Gold markets ready to roll over

Kate Leaman
Kate Leaman

1 August 2019

Gold trading and markets

Gold markets broke down a bit during the trading session on Thursday, gapping lower and slicing through an uptrend line that has been relatively obvious over the last couple of months. That being said, it doesn’t necessarily mean that the market is going to fall apart, rather it just needs to roll over a bit so that we can find some type of support, perhaps heading towards the $1400 level as I have marked on the chart.

Broken triangle

Gold

The triangle that had been holding this market up has been broken during trading on Thursday, which of course is a bearish sign but at this point I don’t necessarily think that it’s something to be overly concerned about. After all, the alternative could be that we simply look at the bottom of what would be the rectangle marked on the chart. Not only do we have the $1400 level offering support, but we also have the 50 day EMA heading into that area. The $1400 level also has significant support down to the $1390 level on the short-term charts, so I do think that we will certainly find a lot of buying pressure in that general vicinity.

Federal Reserve

The Federal Reserve cut interest rates during the session on Wednesday, but the reality is that they did not commit to further interest rate cuts. Having said that, the futures markets dictate that there should be more future interest rate cuts, so that should help support gold given enough time. All things being equal though, a short-term pullback does make a bit of sense as we try to digest everything that the Federal Reserve said, and of course the fact that the Friday session has the jobs number coming out of the United States which course will move markets everywhere.
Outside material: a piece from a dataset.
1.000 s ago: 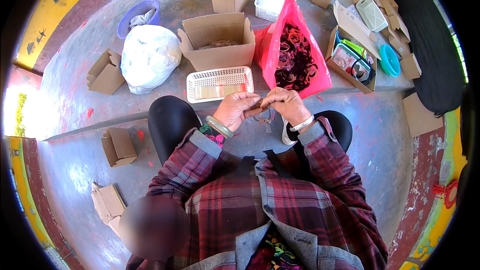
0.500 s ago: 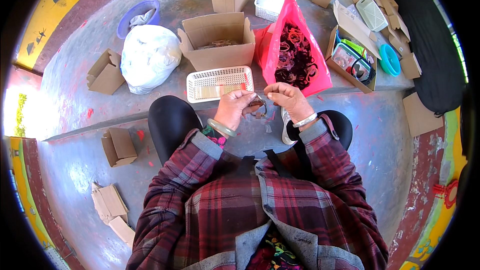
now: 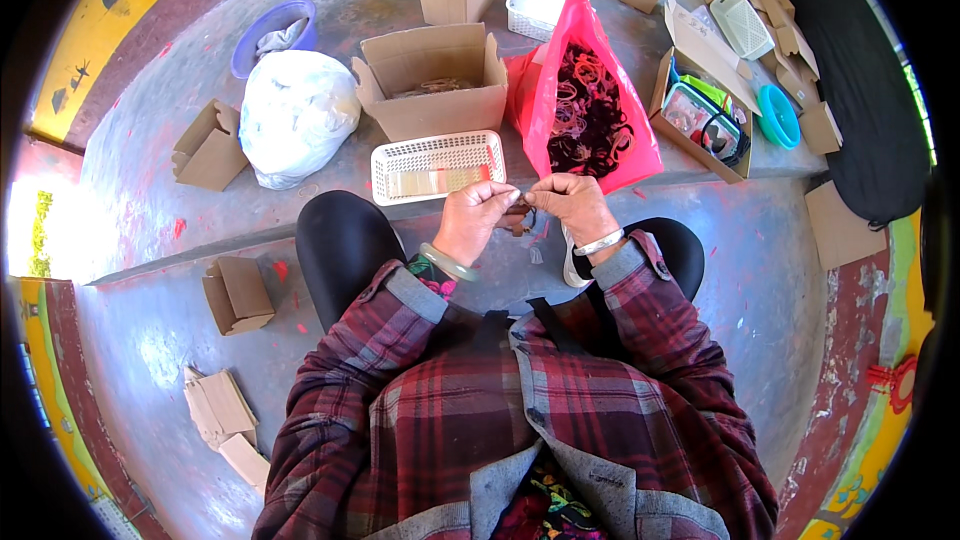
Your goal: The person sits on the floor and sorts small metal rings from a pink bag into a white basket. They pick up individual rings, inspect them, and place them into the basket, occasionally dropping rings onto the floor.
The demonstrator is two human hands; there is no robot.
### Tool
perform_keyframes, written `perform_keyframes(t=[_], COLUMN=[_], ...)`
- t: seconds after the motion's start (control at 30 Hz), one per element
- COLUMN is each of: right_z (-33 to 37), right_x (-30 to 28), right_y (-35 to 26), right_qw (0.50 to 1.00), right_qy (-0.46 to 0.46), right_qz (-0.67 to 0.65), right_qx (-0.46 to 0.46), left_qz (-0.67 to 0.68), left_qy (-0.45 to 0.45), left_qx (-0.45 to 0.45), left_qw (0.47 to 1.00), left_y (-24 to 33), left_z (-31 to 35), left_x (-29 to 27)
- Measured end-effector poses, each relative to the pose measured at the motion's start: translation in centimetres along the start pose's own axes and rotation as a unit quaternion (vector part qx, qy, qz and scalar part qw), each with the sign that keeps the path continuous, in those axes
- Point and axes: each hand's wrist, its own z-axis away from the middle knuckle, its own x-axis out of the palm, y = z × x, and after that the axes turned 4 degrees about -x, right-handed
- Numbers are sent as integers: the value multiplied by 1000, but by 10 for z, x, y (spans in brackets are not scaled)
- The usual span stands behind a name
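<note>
My left hand [image 3: 470, 224] and my right hand [image 3: 577, 208] meet in front of me, between my knees. Both pinch a thin dark loop, which looks like a hair tie [image 3: 519, 231]; it hangs below the fingertips, partly hidden by the left fingers. Just beyond my left hand is a white perforated basket [image 3: 385, 192] holding a row of flat, pale cards [image 3: 425, 183]. A bright pink bag [image 3: 647, 158] stands open past my right hand, full of dark and pink hair ties [image 3: 590, 110].
Behind the basket stands an open cardboard box [image 3: 435, 116]. To its left are a stuffed white plastic bag [image 3: 298, 120] and a purple basin [image 3: 245, 55]. An open carton [image 3: 735, 172] of mixed items and a turquoise basin [image 3: 778, 118] lie at right. A step edge [image 3: 200, 252] crosses the floor.
My hands have drawn together; the right fingertips have come left and down to meet the left ones at the hair tie.
</note>
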Motion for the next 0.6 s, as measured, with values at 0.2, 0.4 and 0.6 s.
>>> perform_keyframes(t=[0.2, 0.4, 0.6], right_z=[2, 3, 2], right_x=[-3, -1, 6], right_y=[-7, -19, -9], right_qw=[999, 995, 987], right_qy=[2, -22, -27], right_qz=[12, 66, 125], right_qx=[-30, -72, -96], left_qz=[2, -29, -96], left_qy=[-15, -14, -29], left_qx=[-9, 18, 48], left_qw=[1000, 999, 994], left_y=[12, 7, -3], left_z=[3, 2, 1], left_x=[3, -1, 1])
The potential trade going forward

The potential trade going forward is to simply wait for some type of supportive action closer to the $1400 level. You have a clear stop loss area at the 50 day EMA, or the $1390 level. If we were to break down below there then it would signify that we are probably going to continue to break down. That being said, it is probably better to wait until after the jobs figure comes out if you can to get involved in the market.

If we do bounce from the $1400 level then we will probably reach back towards the $1450 level, perhaps in a bid to try to build up enough momentum to break towards the $1500 level above. The $1500 level will of course be very psychologically important, so keep that in mind. I do believe that the market will eventually break above there, especially when the Federal Reserve starts cutting further. Central banks around the world continue to be very easy with their monetary policy, so at this point it’s almost impossible to imagine a scenario where gold doesn’t go higher over the longer-term. This doesn’t mean we will get the occasional pullback, but the fundamental situational for gold still remains very strong.